▸ **DATASET CONTENT**

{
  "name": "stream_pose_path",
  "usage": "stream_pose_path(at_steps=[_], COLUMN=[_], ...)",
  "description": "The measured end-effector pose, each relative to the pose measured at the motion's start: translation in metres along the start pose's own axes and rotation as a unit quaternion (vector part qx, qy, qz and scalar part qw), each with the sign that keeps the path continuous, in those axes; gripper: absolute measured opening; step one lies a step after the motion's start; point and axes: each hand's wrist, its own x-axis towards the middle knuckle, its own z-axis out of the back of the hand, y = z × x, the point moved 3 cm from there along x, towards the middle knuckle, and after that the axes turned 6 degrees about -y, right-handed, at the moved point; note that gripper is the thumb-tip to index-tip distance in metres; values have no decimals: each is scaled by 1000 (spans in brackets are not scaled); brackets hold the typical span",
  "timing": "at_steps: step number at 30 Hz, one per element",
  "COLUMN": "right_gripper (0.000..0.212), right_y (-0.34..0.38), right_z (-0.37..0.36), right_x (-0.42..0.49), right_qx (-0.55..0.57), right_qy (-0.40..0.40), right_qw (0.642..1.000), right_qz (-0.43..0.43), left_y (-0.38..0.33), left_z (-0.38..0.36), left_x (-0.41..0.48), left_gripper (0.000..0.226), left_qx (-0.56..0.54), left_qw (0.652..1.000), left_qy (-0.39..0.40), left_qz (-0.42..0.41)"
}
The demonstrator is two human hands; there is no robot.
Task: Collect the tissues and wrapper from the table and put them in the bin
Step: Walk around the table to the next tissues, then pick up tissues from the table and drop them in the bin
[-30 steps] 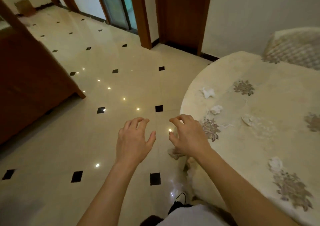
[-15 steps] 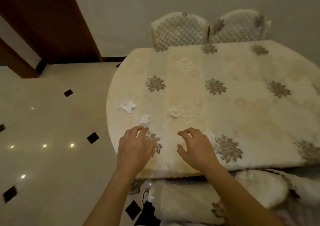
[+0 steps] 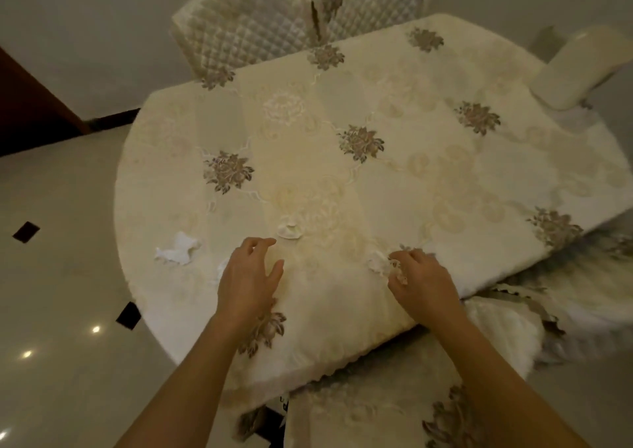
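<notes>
A round table [image 3: 445, 173] carries a cream flowered cloth. A crumpled white tissue [image 3: 178, 252] lies near its left edge. A second small tissue [image 3: 222, 269] peeks out beside my left hand [image 3: 250, 283], which hovers flat over the cloth with its fingers apart and nothing in it. A pale crumpled piece [image 3: 289, 231] sits just beyond that hand's fingertips; whether it is tissue or wrapper I cannot tell. My right hand [image 3: 423, 283] has its fingers pinched on another white tissue [image 3: 378, 263] near the front edge. No bin is in view.
Two quilted chairs [image 3: 239, 26] stand at the table's far side. A third chair [image 3: 575, 67] stands at the right, and a covered chair [image 3: 376, 413] is tucked in just below my arms. Shiny tiled floor [image 3: 61, 276] lies to the left, with a dark wooden door [image 3: 27, 104] beyond.
The view swung from the floor onto the table. Both hands moved forward over the cloth, and my right hand closed its fingers on a tissue near the front edge.
</notes>
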Motion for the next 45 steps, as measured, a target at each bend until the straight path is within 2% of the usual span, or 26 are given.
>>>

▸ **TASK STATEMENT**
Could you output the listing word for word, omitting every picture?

▸ **RESPONSE TO THIS EXERCISE**
{
  "name": "stream_pose_path",
  "usage": "stream_pose_path(at_steps=[_], COLUMN=[_], ...)",
  "description": "The measured end-effector pose, each relative to the pose measured at the motion's start: translation in metres along the start pose's own axes and rotation as a unit quaternion (vector part qx, qy, qz and scalar part qw), each with the sign that keeps the path continuous, in those axes; gripper: absolute measured opening; step one lies a step after the motion's start; point and axes: each hand's wrist, its own x-axis towards the middle knuckle, its own z-axis out of the back of the hand, y = z × x, the point moved 3 cm from there along x, towards the middle knuckle, and after that the axes turned 6 degrees about -y, right-handed, at the moved point; note that gripper is the thumb-tip to index-tip distance in metres; values have no decimals: each is scaled by 1000 (spans in brackets are not scaled); brackets hold the typical span",
  "timing": "at_steps: step number at 30 Hz, one per element",
  "COLUMN": "right_gripper (0.000..0.212), right_y (-0.34..0.38), right_z (-0.37..0.36), right_x (-0.42..0.49), right_qx (-0.55..0.57), right_qy (-0.40..0.40), right_qw (0.642..1.000), right_qz (-0.43..0.43), left_y (-0.38..0.33), left_z (-0.38..0.36), left_x (-0.41..0.48), left_gripper (0.000..0.226), left_qx (-0.56..0.54), left_qw (0.652..1.000), left_qy (-0.39..0.40), left_qz (-0.42..0.41)"
}
The demonstrator is two human hands; there is no robot.
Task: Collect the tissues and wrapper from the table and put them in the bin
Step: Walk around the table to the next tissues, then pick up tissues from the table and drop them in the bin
[-30 steps] 
[-15 steps] 
[+0 steps] 
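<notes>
A round table [image 3: 445, 173] carries a cream flowered cloth. A crumpled white tissue [image 3: 178, 252] lies near its left edge. A second small tissue [image 3: 222, 269] peeks out beside my left hand [image 3: 250, 283], which hovers flat over the cloth with its fingers apart and nothing in it. A pale crumpled piece [image 3: 289, 231] sits just beyond that hand's fingertips; whether it is tissue or wrapper I cannot tell. My right hand [image 3: 423, 283] has its fingers pinched on another white tissue [image 3: 378, 263] near the front edge. No bin is in view.
Two quilted chairs [image 3: 239, 26] stand at the table's far side. A third chair [image 3: 575, 67] stands at the right, and a covered chair [image 3: 376, 413] is tucked in just below my arms. Shiny tiled floor [image 3: 61, 276] lies to the left, with a dark wooden door [image 3: 27, 104] beyond.
The view swung from the floor onto the table. Both hands moved forward over the cloth, and my right hand closed its fingers on a tissue near the front edge.
</notes>
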Motion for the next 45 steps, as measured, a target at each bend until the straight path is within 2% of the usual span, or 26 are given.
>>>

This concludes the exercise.